Find every line in the records below that contains the word "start", and copy each such line.

•••••

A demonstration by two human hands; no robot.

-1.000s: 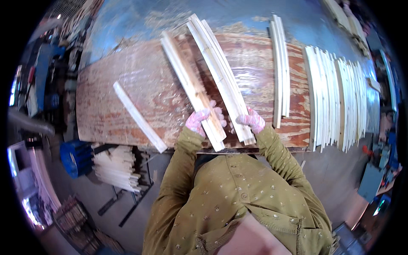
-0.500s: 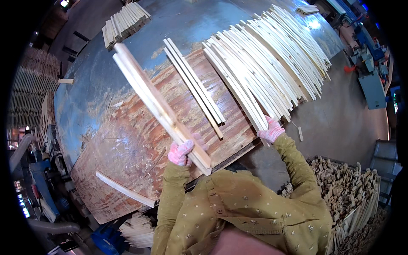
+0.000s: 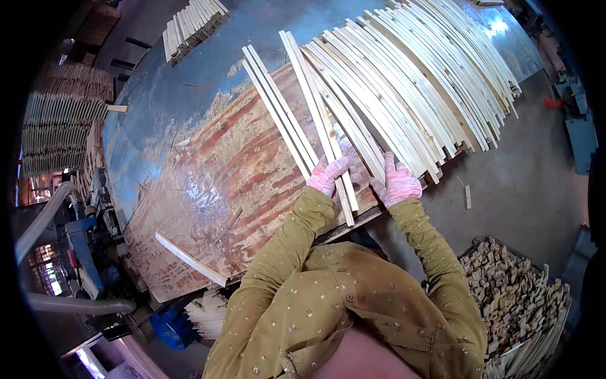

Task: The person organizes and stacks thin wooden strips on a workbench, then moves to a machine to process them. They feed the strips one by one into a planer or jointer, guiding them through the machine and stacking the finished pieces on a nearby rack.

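Observation:
My left hand (image 3: 329, 175), in a pink and white glove, is closed round the near part of two pale wooden strips (image 3: 319, 117). They lie slantwise, their near ends past my hand at the table's front edge. To their left are a few thin strips (image 3: 278, 110), partly covered by my left hand at the near end. My right hand (image 3: 400, 183), gloved alike, has thumb and fingers about the near end of wooden strips (image 3: 353, 129) at the left side of a broad row. The row of wooden strips (image 3: 410, 88) fans out to the right, side by side.
The worn wooden table (image 3: 189, 221) bears a short loose strip (image 3: 189, 259) at front left and a stack of strips (image 3: 192, 28) at the far left. A bin of wood offcuts (image 3: 511, 284) stands at right, a blue machine (image 3: 88, 252) at left.
My left hand has carried its strips rightward, past the thin strips and up to the row. My right hand stays at the row's left near end, its fingers now pointing further forward.

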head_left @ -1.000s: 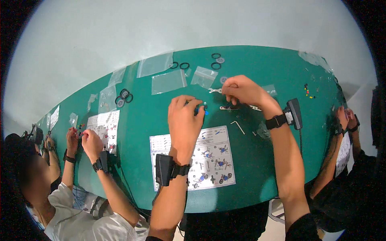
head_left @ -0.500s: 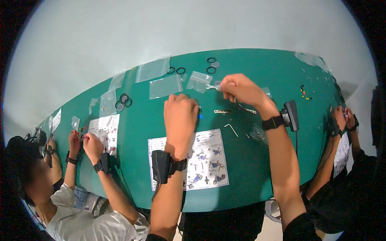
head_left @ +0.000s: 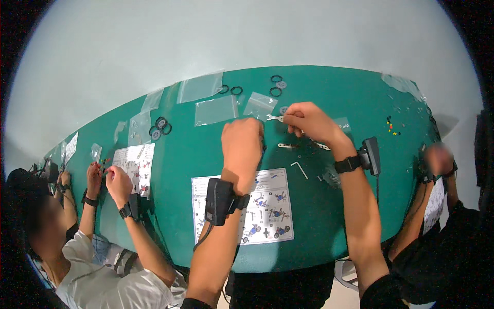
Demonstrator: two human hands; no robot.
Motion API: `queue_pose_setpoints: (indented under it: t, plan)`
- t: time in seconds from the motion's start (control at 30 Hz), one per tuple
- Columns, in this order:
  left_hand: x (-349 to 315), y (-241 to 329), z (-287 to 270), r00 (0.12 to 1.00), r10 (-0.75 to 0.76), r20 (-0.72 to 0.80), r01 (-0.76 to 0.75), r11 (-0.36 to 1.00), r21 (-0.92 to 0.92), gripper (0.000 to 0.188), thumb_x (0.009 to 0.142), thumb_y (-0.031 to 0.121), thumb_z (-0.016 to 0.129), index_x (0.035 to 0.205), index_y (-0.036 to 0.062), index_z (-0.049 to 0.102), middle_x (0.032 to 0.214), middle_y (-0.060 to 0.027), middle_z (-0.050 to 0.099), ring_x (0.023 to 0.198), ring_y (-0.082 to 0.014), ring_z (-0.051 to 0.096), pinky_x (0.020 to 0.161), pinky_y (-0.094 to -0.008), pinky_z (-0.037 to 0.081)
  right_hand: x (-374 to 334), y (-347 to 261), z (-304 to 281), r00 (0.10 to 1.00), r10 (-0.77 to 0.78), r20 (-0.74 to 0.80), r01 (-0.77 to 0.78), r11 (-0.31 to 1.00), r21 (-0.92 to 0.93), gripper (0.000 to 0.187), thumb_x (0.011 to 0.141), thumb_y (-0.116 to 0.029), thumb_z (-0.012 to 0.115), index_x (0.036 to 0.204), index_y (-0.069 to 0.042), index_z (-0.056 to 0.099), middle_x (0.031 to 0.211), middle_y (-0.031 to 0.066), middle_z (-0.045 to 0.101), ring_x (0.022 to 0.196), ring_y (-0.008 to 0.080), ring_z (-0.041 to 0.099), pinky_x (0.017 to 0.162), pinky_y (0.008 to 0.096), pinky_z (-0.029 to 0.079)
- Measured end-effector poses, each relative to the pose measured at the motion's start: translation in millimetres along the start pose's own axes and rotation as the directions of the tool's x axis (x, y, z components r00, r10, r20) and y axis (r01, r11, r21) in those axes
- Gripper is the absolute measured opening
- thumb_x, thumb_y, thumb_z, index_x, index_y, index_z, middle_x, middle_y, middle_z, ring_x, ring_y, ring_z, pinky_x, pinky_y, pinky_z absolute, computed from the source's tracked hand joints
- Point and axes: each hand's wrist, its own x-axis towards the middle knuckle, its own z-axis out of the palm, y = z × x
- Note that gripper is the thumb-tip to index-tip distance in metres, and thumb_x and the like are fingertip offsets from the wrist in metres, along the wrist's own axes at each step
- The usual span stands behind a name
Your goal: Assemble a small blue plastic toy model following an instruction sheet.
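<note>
My left hand (head_left: 242, 147) is curled low over the green table just beyond the instruction sheet (head_left: 275, 226). Its fingertips are turned away, hiding whatever they hold; a dark bit shows by its right edge. To the right, my right hand (head_left: 311, 122) has thumb and fingers pinched at the end of a small flat silver wrench (head_left: 274, 118). Below that hand lie a perforated metal strip (head_left: 288, 146) and a second metal strip (head_left: 322, 146), partly covered by it. An L-shaped hex key (head_left: 299, 170) rests nearer me.
Clear plastic bags (head_left: 216, 110) lie at the back, with black rings (head_left: 276, 92) and a grey wheel hub (head_left: 281, 85). Small coloured parts (head_left: 391, 126) are scattered at right. Co-workers sit on both sides; the left one's hand (head_left: 119, 186) is over another sheet (head_left: 136, 165).
My left hand has moved right and slightly away from me, covering the blue piece that showed beside it. The wrench at my right fingertips has come slightly nearer. The view has shifted a little.
</note>
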Motion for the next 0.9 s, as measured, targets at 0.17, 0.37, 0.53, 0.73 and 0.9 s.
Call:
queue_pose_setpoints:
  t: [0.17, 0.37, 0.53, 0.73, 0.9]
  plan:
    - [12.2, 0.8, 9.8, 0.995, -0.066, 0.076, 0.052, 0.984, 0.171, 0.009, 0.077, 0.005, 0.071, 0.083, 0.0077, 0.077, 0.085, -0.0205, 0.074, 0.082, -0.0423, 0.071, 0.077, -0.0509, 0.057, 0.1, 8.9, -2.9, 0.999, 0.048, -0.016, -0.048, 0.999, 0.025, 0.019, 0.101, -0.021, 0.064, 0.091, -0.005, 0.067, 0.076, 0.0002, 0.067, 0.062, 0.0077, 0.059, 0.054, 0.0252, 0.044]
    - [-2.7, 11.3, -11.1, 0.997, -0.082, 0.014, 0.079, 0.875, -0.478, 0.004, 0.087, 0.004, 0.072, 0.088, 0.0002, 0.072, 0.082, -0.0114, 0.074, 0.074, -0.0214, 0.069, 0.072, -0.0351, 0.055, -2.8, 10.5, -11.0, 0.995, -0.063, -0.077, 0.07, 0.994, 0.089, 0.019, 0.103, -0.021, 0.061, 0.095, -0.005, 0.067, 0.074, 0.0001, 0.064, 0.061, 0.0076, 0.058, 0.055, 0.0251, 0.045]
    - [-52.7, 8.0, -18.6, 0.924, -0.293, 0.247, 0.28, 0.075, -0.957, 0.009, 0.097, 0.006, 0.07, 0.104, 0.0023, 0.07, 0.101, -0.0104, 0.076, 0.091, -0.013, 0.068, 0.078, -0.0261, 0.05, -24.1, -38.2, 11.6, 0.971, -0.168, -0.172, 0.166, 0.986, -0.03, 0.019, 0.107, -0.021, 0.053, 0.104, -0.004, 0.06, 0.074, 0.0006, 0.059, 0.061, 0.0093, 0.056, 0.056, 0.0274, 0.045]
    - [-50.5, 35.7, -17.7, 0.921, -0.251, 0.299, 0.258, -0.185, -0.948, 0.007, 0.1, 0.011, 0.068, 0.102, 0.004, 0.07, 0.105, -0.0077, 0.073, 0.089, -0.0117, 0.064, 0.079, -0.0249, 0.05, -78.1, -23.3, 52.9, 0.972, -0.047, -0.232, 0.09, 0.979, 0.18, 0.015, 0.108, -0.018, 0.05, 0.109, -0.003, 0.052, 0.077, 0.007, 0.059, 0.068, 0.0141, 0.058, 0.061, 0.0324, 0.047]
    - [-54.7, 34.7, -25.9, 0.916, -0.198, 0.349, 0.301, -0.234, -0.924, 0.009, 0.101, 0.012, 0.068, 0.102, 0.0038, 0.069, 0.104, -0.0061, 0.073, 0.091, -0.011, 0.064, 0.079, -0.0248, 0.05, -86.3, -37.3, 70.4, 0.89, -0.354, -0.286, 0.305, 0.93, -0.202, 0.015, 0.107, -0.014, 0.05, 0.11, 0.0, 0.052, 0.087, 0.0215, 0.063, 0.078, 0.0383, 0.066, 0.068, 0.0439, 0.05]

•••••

§ **Result for this task**:
- t: time in seconds from the motion's start (control at 30 Hz), one per tuple
- Measured end-effector poses, each relative to the pose measured at the motion's start: translation in millimetres along the start pose's own axes and rotation as the directions of the tool's x axis (x, y, z components r00, r10, r20) and y axis (r01, r11, r21) in those axes

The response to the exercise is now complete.